There are many simple but non-obvious ways how you can build error-checking rules. Here are some tips.
Stay updated on this Language Tool site
Track changes with RSS by adding this to your RSS feeds : http://languagetool.wikidot.com/feed/site-changes.xml
Tagging a corpus using LanguageTool
LanguageTool has a POS tagger, sometimes it has a disambiguator or a chunker for a language, so you can use it to tag a big corpus. I added a special command-line switch —taggeronly or, for short, -t to disable rule checking and use only the tagger. It works fine.
I didn't go beyond 3 GB of pure text but you should experence no problem even with huge corpora :)
java -jar LanguageTool.jar -l <language> -c <encoding> -t <corpus_file> > <tagged_corpus_file>
With some smart tooling, you can use such corpus to create grammar-checking rules semi-automatically (but this goes beyond a simple trick).
Checking text from standard input
Starting from version 0.9.8, LanguageTool will accept input text from the standard input, so you would be able to pipe the output from other tools to LT. To use STDIN, you must supply - as the filename, or simply specify no filename at all.
Automatic application of suggestions
A new feature in 0.9.8 is automatic application of suggestions generated by the rules. You can switch this mode by using —apply (or -a for short) on the command-line. Note: only the first suggestion is implied, when the rule has more than one suggestion. Make sure that you only select the rules which are reliable enough to allow automatic correction (use the switch -e to select the rules you want to use, or -d to disable some of the rules). The suggestions are applied in the order of the starting position of errors in the text. Try to make some tests to see if you have clashing or conflicting suggestions. LanguageTool checks if the error found by the rule is still there in the text before applying the suggestion, but that's the only quality check. The text is checked only once, so if multiple suggestions create an error that another rule could correct, you can simply run LT on the output from the previous check.
The output from LanguageTool will be the corrected text (without any other messages). You can still get verbose output on STDERR (by specifying -v).
This mode of operation can be used to clean a corpus before running some information extraction on it, or to post-edit some automatically created text (for example, from machine translation).
Getting tags and rule matches
If you want to get all the matches for a given file, just run
java -jar LanguageTool.jar -l <language> -c <encoding> <file>
You can pipe this to a file (add > file at the end of the line). To get part-of-speech tags as assigned by LanguageTool, simply write:
java -jar LanguageTool.jar -l <language> -c <encoding> <file> >results.txt 2>tags.txt
You will get two files: results.txt with rule matches (and you can sort it using the stats.awk script mentioned below) and tags.txt that will contain all tags. Note: some operating systems allow pointing both std-err (2>) and std-in (>) to the same file.

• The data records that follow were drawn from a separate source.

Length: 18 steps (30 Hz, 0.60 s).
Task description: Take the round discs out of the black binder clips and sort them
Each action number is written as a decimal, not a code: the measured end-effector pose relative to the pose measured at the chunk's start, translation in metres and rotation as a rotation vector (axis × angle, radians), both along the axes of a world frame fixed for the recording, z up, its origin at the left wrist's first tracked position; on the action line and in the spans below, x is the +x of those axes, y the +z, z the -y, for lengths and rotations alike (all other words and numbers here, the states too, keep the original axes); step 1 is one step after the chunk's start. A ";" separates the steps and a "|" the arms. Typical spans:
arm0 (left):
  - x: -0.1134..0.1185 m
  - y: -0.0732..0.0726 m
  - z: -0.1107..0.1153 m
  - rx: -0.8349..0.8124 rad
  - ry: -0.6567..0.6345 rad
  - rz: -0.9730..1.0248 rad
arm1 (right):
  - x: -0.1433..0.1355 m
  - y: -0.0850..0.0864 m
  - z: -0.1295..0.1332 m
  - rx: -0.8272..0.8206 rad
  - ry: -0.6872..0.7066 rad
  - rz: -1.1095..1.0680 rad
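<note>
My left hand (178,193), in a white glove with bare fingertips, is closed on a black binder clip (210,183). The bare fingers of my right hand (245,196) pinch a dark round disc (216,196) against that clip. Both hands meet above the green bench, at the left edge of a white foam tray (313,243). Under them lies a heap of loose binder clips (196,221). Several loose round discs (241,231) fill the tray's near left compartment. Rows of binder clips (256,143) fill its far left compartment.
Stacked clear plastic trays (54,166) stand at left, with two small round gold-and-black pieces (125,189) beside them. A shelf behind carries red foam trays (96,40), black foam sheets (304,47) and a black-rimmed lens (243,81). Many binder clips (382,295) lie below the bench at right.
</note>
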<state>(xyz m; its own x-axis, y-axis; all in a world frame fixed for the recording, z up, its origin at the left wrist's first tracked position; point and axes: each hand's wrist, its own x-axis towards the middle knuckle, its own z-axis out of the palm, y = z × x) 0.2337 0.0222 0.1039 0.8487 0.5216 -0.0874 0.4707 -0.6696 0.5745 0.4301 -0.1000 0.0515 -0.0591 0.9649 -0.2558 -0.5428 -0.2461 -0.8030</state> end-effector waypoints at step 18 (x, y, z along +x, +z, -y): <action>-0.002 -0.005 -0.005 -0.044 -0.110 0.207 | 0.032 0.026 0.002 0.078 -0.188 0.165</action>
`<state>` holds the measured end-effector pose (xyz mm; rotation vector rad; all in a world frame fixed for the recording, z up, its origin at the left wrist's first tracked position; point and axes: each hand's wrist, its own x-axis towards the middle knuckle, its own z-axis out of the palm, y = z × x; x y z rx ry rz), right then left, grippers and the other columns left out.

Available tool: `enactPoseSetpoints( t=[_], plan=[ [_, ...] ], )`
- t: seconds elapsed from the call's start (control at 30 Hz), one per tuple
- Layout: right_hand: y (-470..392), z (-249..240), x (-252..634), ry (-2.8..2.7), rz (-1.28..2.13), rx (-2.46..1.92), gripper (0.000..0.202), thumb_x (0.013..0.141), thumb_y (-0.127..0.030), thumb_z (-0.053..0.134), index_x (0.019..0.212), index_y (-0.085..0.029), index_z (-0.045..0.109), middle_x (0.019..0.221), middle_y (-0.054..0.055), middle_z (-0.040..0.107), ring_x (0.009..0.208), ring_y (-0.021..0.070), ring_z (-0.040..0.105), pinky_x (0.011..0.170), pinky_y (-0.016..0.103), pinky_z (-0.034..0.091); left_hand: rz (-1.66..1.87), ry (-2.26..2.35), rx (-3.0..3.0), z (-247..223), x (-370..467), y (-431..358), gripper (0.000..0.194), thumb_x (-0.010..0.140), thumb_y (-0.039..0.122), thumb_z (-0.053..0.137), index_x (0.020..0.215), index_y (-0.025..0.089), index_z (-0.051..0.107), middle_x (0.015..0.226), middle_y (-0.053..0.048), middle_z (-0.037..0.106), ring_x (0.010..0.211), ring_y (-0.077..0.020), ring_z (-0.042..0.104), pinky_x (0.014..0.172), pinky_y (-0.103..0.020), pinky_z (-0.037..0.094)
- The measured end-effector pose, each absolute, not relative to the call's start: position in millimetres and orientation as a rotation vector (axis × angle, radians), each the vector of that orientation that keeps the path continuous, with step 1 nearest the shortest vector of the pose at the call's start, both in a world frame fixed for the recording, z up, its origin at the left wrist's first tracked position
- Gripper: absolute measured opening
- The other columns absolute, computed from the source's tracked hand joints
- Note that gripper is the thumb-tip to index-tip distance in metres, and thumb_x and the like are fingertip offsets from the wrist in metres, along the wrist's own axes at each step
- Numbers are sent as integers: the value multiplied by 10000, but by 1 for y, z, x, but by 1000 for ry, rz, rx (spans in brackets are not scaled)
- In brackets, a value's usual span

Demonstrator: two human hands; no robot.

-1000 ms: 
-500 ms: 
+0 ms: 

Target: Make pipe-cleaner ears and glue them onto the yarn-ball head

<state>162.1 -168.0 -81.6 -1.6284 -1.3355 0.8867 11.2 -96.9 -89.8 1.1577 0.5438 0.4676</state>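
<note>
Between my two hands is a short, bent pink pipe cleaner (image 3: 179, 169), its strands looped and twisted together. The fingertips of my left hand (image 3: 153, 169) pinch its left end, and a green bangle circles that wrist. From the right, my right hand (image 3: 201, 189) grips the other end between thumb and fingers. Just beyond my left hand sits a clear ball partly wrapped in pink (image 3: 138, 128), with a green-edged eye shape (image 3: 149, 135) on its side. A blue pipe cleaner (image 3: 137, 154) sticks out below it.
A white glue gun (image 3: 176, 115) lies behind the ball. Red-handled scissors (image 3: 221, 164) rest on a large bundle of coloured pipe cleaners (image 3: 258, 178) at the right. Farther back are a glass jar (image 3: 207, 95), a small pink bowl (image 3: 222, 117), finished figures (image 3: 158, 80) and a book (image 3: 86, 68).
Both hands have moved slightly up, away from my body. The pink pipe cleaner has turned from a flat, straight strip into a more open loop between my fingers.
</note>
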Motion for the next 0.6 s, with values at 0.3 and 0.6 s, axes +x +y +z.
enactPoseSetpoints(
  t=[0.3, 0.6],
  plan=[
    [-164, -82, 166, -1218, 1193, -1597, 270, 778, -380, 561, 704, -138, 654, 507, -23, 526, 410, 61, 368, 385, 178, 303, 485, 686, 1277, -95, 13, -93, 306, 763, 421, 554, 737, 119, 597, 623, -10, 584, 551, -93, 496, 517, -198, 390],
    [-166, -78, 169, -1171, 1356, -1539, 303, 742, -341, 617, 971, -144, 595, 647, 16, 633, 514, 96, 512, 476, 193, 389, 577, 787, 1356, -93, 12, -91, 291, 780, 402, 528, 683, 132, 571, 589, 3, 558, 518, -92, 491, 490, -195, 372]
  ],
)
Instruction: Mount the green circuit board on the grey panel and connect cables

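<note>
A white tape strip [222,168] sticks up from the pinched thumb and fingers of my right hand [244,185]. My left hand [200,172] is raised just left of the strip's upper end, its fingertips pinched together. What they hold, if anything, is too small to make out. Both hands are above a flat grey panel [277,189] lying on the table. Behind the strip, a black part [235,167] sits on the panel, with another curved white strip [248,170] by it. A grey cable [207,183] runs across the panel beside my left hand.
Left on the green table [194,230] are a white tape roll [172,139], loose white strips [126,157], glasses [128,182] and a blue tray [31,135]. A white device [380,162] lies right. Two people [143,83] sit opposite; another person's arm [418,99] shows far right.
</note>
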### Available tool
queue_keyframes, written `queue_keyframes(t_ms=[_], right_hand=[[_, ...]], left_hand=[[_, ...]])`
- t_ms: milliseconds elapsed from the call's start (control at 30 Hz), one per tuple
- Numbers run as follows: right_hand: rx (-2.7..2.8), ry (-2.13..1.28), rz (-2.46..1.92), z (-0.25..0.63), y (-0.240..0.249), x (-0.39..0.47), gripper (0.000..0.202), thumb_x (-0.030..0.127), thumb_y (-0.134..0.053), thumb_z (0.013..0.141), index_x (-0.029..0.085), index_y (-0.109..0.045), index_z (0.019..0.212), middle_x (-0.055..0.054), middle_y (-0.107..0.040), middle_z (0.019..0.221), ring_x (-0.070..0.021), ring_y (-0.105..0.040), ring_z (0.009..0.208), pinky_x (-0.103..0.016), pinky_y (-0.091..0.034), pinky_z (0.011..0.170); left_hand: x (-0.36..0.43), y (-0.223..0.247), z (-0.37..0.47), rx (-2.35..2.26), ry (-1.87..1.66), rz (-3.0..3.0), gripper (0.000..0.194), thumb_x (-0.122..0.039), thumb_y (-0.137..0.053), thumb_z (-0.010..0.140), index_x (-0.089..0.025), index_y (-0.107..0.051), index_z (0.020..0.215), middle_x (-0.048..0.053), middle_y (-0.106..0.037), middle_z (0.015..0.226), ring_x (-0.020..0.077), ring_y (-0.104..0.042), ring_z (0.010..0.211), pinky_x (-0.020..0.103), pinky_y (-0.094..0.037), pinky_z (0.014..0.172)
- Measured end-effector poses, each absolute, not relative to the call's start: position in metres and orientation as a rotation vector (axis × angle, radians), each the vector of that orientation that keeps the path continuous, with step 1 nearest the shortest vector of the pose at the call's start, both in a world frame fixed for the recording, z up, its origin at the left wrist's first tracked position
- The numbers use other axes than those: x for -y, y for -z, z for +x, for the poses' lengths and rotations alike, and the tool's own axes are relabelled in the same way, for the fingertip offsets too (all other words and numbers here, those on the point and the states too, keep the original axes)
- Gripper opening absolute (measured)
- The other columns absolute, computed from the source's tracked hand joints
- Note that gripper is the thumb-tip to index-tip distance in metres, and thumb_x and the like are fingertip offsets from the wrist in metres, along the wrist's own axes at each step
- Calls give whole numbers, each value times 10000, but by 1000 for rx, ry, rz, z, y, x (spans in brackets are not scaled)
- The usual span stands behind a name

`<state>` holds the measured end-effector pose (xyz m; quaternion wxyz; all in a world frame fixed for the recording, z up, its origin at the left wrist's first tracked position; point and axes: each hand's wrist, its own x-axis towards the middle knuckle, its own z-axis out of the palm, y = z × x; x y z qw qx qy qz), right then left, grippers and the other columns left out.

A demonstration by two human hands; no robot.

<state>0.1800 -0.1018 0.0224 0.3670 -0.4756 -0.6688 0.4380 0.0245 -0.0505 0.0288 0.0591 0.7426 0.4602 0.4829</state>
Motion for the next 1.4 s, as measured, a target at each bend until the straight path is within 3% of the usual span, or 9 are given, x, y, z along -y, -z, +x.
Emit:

Skipping and regular expressions over tokens
In some corpus query languages (for example, used in Poliqarp), you can have regular expression queries over tokens, like this:
[word="the"] [pos="jj"]{1,2} [pos="nn"]
Such a query would result in matching one or two words with POS tag equal to "jj". There is an equivalent notation in LanguageTool:
<token>word</token> <token postag="jj" skip="1"><exception scope="next" negate_pos="yes" postag="jj"/></token> <token postag="nn"/>
Note that you add negation, as exception already implies negation. This way, you get a positive condition (double-negation elimination).
This regular expression:
[pos="jj"]+
is equivalent to
<token postag="jj" skip="-1"><exception negate_pos="jj" scope="next" postag="jj"/></token>
The only missing operator is "*". You cannot have a token that is matched zero times. In such a case, you have to write two instances of the rule: one without the asterisked token, and another with the notation equivalent to the "+".
Test a corpus and sort rule matches
It's useful to run LanguageTool rules on a larger text and see the number of matches generated by the rules. To do it, run it from the command line (or straight from Eclipse by adding the following parameters)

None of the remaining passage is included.